How do we map this back to the Green Revolution? The graph of cereal yields shown above from Our World in Data roughly implies that the Green Revolution increased cereal yields in the most affected countries (India, Mexico, Philippines) by 1 ton/hectare within 30 years. So McArthur and McCord’s estimates would imply that it increased national incomes by 30% over that period. This is much lower than Gollin et al’s estimate of 70% over the same period, but it is still substantial. I think this estimate is inflated because of design issues with McArthur and McCord’s study2, but it is still evidence in favor of a positive effect of the GR on incomes.
So I still feel alright concluding that the Green Revolution increased incomes on average, although this is much less certain than Gollin et al make it seem, and could definitely vary across countries like Moscona argues.
Did the Green Revolution make people healthier?
You might be thinking, “Karthik, we know you’re hopelessly tainted by the economic prejudice, and you can only value dollars and cents, but actually the Green Revolution has been disastrous/amazing for human health, and that’s what matters.” So let’s figure out whether either of those things is true.
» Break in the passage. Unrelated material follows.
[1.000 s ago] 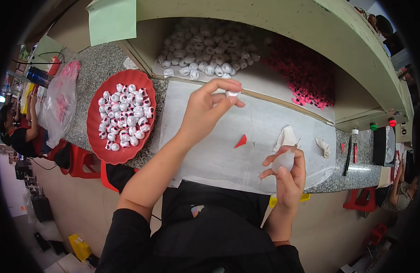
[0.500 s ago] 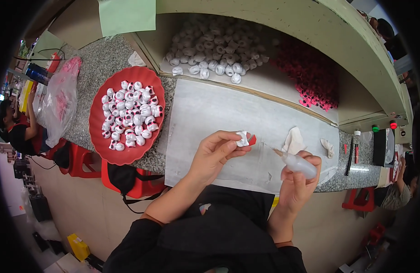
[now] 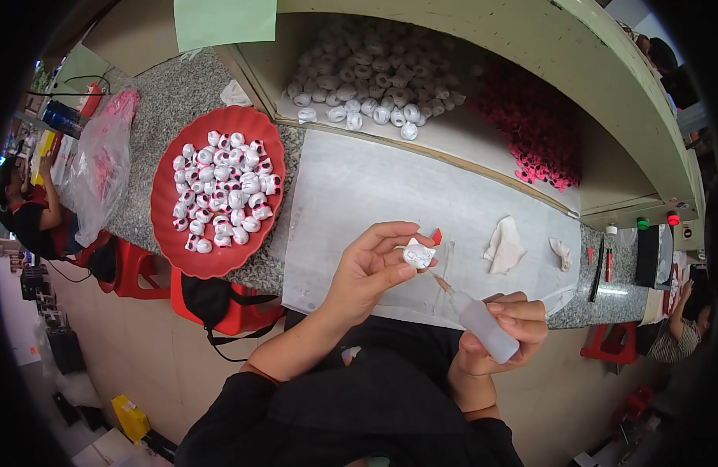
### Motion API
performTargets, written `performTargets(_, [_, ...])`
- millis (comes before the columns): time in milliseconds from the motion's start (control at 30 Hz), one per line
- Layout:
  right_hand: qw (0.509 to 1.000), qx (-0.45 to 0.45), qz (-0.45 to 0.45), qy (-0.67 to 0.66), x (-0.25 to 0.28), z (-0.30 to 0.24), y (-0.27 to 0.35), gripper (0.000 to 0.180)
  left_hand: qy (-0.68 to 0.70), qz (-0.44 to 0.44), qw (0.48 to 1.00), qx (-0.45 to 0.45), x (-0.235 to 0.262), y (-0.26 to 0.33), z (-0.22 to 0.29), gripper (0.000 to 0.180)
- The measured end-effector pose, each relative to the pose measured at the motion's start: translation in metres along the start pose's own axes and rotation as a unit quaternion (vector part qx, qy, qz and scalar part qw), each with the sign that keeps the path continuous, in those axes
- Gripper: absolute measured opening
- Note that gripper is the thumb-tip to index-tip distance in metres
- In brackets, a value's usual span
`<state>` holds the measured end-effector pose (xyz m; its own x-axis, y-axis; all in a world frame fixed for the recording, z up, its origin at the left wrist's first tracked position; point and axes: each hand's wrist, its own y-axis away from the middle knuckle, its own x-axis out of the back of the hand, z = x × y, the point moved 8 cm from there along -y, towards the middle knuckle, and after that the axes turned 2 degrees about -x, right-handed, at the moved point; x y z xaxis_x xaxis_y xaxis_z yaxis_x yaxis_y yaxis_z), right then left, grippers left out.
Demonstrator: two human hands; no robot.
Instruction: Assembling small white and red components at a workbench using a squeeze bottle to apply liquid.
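The left hand [image 3: 367,274] is curled, pinching a small white cat-shaped piece [image 3: 418,254] between thumb and fingers, above the white paper [image 3: 355,194] on the surface. The right hand [image 3: 524,330] is closed around a clear squeeze bottle [image 3: 479,321], its thin nozzle pointing at the piece (whether the tip touches it, I cannot tell). Just behind the piece is a red scrap [image 3: 437,235]. To the left, a red scalloped plate [image 3: 164,227] holds many white-and-pink pieces [image 3: 220,191].
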<state>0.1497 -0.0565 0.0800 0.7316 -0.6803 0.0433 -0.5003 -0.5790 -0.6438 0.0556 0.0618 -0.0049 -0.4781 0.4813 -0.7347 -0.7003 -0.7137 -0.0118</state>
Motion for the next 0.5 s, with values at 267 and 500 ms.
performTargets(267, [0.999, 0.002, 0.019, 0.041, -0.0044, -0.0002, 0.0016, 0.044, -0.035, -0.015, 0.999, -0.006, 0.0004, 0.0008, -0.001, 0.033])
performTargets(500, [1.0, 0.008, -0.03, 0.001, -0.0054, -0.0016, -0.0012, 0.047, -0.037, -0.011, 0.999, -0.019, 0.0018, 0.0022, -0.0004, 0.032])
Once you accept that the Green Revolution increased agricultural yields, it is hard to reject that it increased the amount of calories that people consume and reduced malnourishment. One particularly legible metric of health improvements from more calories is infant mortality. The main paper estimating this impact is von der Goltz et al (2020). They estimate the relationship between HYV adoption and infant mortality across 37 developing countries, using a strategy similar to Gollin et al – they compare subnational regions with different crop mixes to measure different exposure to the Green Revolution. Regions with more rice/wheat/maize were exposed earlier to the GR, while regions with other crops were exposed later, and comparing infant mortality trends between these two types of places tells us the impact of the GR on infant mortality. The results indicate that the GR reduced infant mortality by 2-5 percentage points – a large decrease given the baseline mortality of 18% in the early 1960s. While they can’t pinpoint the source of this infant mortality reduction, it is intuitive to me that pregnant mothers consuming more calories would make their babies less likely to die – and that there would be more calories for the babies themselves. This effect is the most visceral demonstration of the general health benefits of having more calories because of more food production.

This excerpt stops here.